• PROBLEM TO WORK ON: Count every line below that holds the word "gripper", and give the number with no other words.

*** Opening INFORMATION PROVIDED ***

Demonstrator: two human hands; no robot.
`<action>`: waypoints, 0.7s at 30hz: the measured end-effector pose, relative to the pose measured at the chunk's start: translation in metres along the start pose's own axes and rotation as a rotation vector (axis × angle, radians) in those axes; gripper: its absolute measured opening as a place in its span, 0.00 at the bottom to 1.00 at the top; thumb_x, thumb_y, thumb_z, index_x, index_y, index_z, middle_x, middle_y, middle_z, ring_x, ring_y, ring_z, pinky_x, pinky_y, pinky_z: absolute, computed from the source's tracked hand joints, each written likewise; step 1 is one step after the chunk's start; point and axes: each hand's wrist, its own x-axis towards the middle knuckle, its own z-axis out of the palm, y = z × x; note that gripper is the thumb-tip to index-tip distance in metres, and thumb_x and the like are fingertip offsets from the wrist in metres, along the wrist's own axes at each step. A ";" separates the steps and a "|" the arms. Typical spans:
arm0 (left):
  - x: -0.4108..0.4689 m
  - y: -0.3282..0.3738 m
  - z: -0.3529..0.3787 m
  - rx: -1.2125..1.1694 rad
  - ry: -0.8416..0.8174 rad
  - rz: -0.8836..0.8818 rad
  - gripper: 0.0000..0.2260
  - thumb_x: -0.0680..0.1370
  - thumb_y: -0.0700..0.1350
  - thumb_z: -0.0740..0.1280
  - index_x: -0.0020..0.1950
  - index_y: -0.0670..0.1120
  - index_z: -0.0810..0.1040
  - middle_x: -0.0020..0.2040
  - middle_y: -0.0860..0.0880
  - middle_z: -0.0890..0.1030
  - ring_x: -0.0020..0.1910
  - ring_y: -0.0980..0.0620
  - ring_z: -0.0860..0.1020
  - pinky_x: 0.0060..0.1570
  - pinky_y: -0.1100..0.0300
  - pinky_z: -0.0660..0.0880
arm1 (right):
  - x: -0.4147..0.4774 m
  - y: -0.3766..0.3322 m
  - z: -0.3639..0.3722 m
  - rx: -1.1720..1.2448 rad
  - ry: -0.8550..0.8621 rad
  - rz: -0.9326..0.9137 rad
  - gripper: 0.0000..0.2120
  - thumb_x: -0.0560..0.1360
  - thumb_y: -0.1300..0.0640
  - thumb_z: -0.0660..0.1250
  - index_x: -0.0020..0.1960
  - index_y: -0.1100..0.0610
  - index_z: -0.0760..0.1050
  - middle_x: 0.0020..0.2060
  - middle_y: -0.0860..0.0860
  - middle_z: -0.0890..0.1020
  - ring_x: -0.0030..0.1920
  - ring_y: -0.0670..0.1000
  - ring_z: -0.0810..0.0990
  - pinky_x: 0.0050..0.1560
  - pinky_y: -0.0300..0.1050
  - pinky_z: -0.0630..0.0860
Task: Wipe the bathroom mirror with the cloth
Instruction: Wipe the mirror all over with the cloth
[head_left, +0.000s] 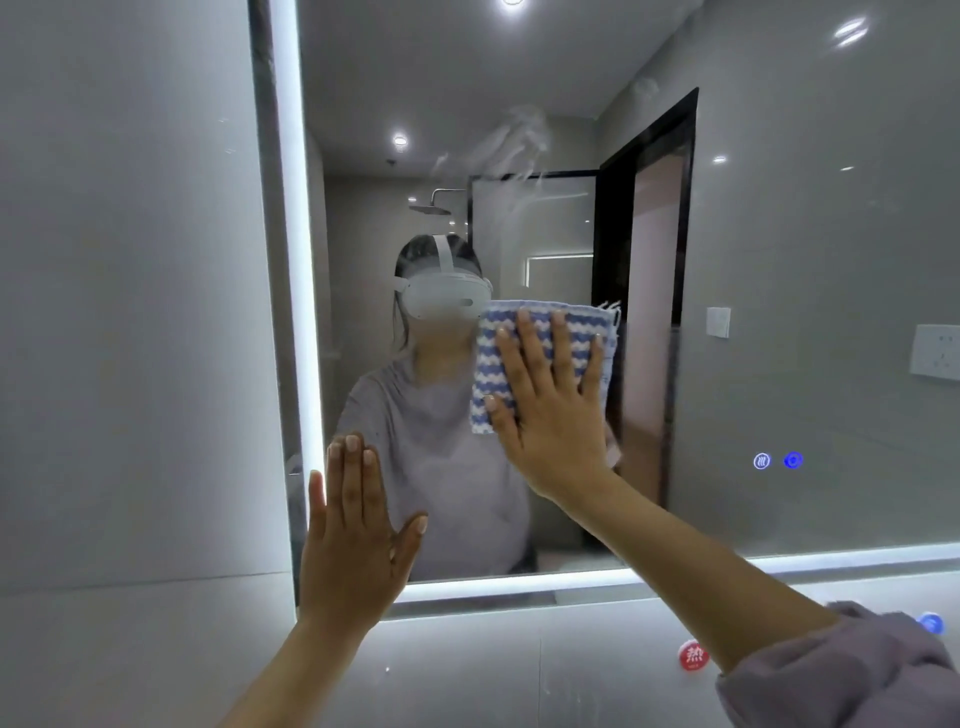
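A large wall mirror (779, 260) with a lit white border fills most of the view. A blue-and-white striped cloth (498, 358) lies flat against the glass near its middle. My right hand (550, 410) presses on the cloth with the fingers spread, palm flat. My left hand (358, 530) rests flat on the mirror's lower left corner, fingers together and pointing up, holding nothing. White smears (519, 140) show on the glass above the cloth. The mirror reflects a person wearing a headset.
Two blue touch buttons (777, 461) glow on the mirror at the lower right. A red round sticker (694, 656) and a blue one (931, 623) sit on the pale wall below the mirror. A grey tiled wall (130, 312) stands to the left.
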 end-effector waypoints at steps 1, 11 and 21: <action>0.000 0.000 0.000 0.004 -0.006 -0.001 0.37 0.77 0.61 0.54 0.76 0.35 0.56 0.77 0.38 0.58 0.78 0.43 0.49 0.75 0.50 0.46 | 0.005 -0.010 -0.001 0.003 -0.003 -0.012 0.31 0.81 0.41 0.45 0.78 0.54 0.45 0.78 0.53 0.48 0.78 0.58 0.46 0.75 0.62 0.39; 0.001 -0.002 0.005 -0.047 -0.060 -0.027 0.36 0.77 0.62 0.54 0.76 0.36 0.59 0.77 0.40 0.58 0.77 0.41 0.56 0.77 0.51 0.44 | 0.041 -0.097 -0.001 0.116 0.019 -0.094 0.29 0.81 0.42 0.46 0.77 0.53 0.46 0.76 0.50 0.46 0.77 0.57 0.46 0.75 0.64 0.45; -0.001 -0.004 -0.006 -0.104 -0.165 -0.034 0.36 0.80 0.63 0.45 0.70 0.35 0.70 0.69 0.35 0.72 0.70 0.36 0.66 0.74 0.50 0.47 | 0.060 -0.151 0.005 0.041 -0.030 -0.133 0.29 0.81 0.41 0.45 0.77 0.52 0.45 0.78 0.50 0.53 0.78 0.58 0.47 0.75 0.63 0.40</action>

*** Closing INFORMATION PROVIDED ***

• EXERCISE RESULT: 3